In fitting with the series' lack of new ideas, Day is also its most claustrophobic, doubling down on known quantities. Set almost entirely underground in a sprawling, partially flooded complex that is at turns knowledge repository, junkyard and laboratory, Day feels intensely oppressive. This is despite the fact that the Seminole Storage Facility, as it is officially called, is much larger than either the mall from Dawn or the farmhouse from Night.
The Seminole Storage Facility
All this is not to say Day is a bad film, or a deficient work of horror. In fact, Day of the Dead might be one of the purest horror movies ever made, in terms of fealty to the concept. From its opening on the ruined streets of a Florida town, to the surreal underground base the survivors return to when their search for other living humans is again unsuccessful, the sense of fear is close and always growing closer.
Day is also the movie with the best characterization and the strongest acting, by a wide margin. The humans of Romero's zombie films are always trying to remember the lives they used to have, and by Day those memories are so faded that little remains of social structure. The Seminole Storage Facility is inhabited by a research team trying to get to the bottom of the causes and mechanism of zombism, accompanied by a military team that's supposed to assist and guard them (Perhaps someone listened to Millard Rausch after all). They were placed there in a hurry under orders from Washington, but their radio communications have broken down, a number of people have died, and throughout the movie there is never any evidence that any other humans are alive anywhere.
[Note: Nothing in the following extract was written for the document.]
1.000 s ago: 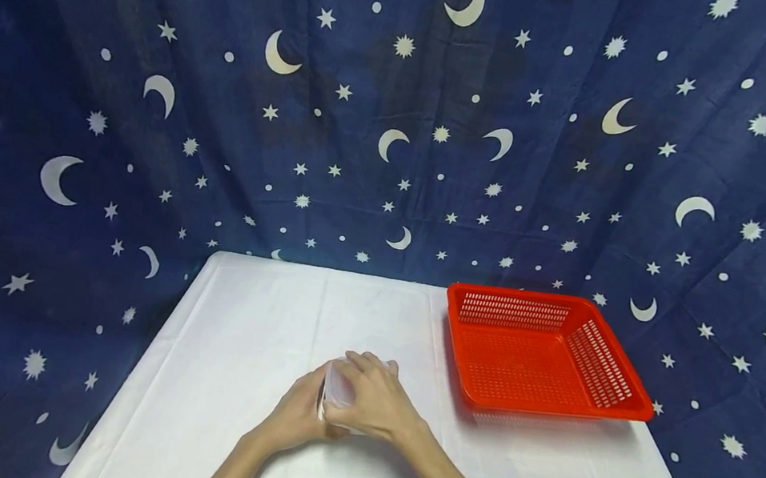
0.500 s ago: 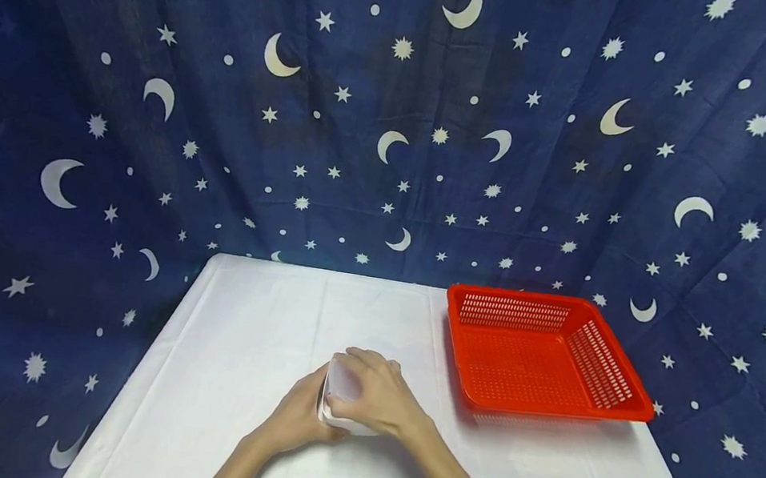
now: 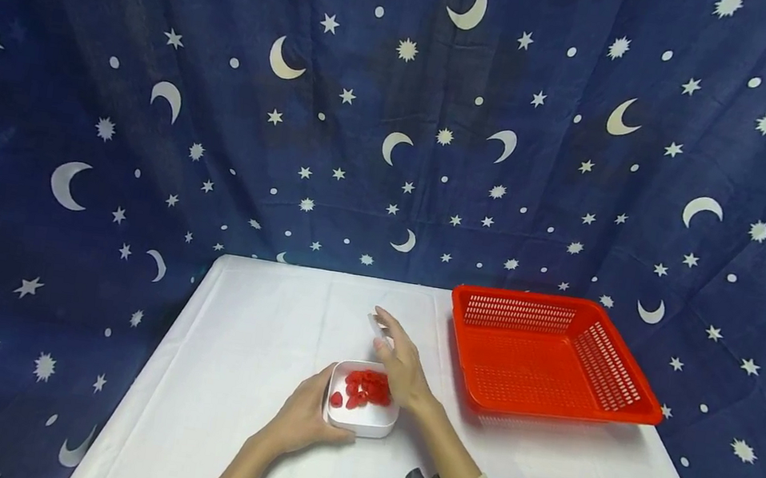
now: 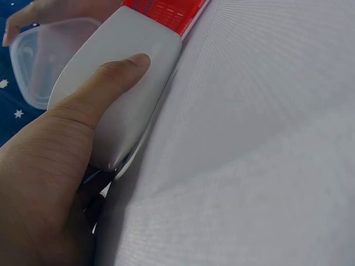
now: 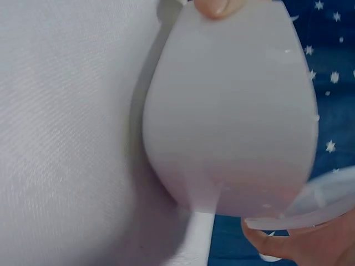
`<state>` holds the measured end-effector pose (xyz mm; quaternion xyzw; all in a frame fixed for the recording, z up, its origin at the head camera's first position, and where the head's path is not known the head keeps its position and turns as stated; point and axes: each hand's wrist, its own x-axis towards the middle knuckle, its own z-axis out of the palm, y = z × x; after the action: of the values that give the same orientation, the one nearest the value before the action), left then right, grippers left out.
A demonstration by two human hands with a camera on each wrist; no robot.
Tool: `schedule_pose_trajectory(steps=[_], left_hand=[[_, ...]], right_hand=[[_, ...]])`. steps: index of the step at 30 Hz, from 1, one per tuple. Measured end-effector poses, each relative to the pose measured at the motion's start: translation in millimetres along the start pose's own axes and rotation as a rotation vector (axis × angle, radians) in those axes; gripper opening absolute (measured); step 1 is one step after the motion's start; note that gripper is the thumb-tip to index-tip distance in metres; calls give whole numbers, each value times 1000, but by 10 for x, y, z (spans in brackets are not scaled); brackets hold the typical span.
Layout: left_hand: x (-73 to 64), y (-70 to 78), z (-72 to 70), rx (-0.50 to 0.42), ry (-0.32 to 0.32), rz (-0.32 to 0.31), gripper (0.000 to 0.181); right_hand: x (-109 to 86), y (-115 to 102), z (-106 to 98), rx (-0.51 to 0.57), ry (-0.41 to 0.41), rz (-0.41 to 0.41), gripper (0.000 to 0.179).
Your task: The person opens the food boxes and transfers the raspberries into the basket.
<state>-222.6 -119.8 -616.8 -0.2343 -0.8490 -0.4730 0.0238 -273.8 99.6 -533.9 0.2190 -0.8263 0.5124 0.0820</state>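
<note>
A small white square container (image 3: pixel 361 430) stands on the table with several red raspberries (image 3: pixel 371 387) inside. My left hand (image 3: pixel 304 416) grips it from the left, thumb along the near wall; in the left wrist view that thumb lies on the white side (image 4: pixel 130 111). My right hand (image 3: pixel 407 367) is over the container's right far corner and holds a clear plastic lid (image 3: pixel 377 329), tilted up and apart from the rim. In the right wrist view the lid (image 5: pixel 333 194) shows beside the container (image 5: pixel 233 116), with the right fingers at its edge.
A red perforated plastic basket (image 3: pixel 563 412) sits at the right back of the table, with nothing inside. The white cloth-covered table (image 3: pixel 255 327) ends at a dark blue curtain (image 3: pixel 337 144) with moons and stars.
The lid has come off the container and moved up and away with my right hand, uncovering the raspberries. My left hand keeps its hold on the container in nearly the same place.
</note>
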Motion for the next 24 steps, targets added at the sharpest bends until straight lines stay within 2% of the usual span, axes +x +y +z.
schedule_pose_trajectory(steps=[4, 12, 16, 19, 24], left_hand=[[9, -12, 4, 13, 9, 7, 113], [-23, -6, 20, 16, 0, -73, 117], [-51, 6, 25, 21, -4, -79, 117], [-61, 10, 18, 33, -7, -77, 119], [-5, -10, 8, 27, -3, -21, 115]], right_hand=[[99, 111, 9, 189, 116, 71, 60], [291, 216, -43, 383, 309, 213, 73], [340, 291, -34, 500, 394, 210, 78], [356, 363, 16, 577, 393, 185, 78], [374, 523, 98, 616, 308, 192, 77]])
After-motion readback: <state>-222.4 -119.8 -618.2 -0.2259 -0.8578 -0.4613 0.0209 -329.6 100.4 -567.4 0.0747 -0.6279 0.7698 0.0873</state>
Sarah (far left) storms away from Captain Rhodes (standing at table)
It's the most recent death, at the beginning of the movie, that ends up destroying the group. Major Cooper, the military leader, has died, and authority has passed to a man named Captain Rhodes. The field researchers, led by Sarah (Lori Cardille) return from a fruitless helicopter trip to a dead city to find a new marker in their makeshift graveyard. They then ride a massive utility elevator into the ground, and it's the last we see of the sun for a very, very long time.
Captain Rhodes is played by Joseph Pilato, which (if I'm not mistaken) makes him the only person in the classic Dead trilogy to appear more than once as something other than a zombie. He'd previously appeared in a very brief sequence as a dock guard in Dawn. (If you're watching the movies: Not the guy who asks if anybody has any cigarettes. The other one.) He wastes no time taking charge, immediately making the scientific team (Sarah and Dr. Fisher, played by John Amplas) worry about the future.
Their third half, however, is blissfully ignorant of trouble. Richard Liberty plays Dr. Logan, who is known as "Frankenstein" among the military personnel. He spends his time holed up in his laboratory doing grim research on the undead. Romero's movies dance around an explanation for the zombie plague, but basically: If you get bitten, you die. If you die (bitten or otherwise), you come back. Only destruction of the brain will actually kill a zombie for good. So when we see Dr. Logan arm-deep in an undead cadaver's torso, it's deeply disconcerting, but there's never any indication he'll get infected.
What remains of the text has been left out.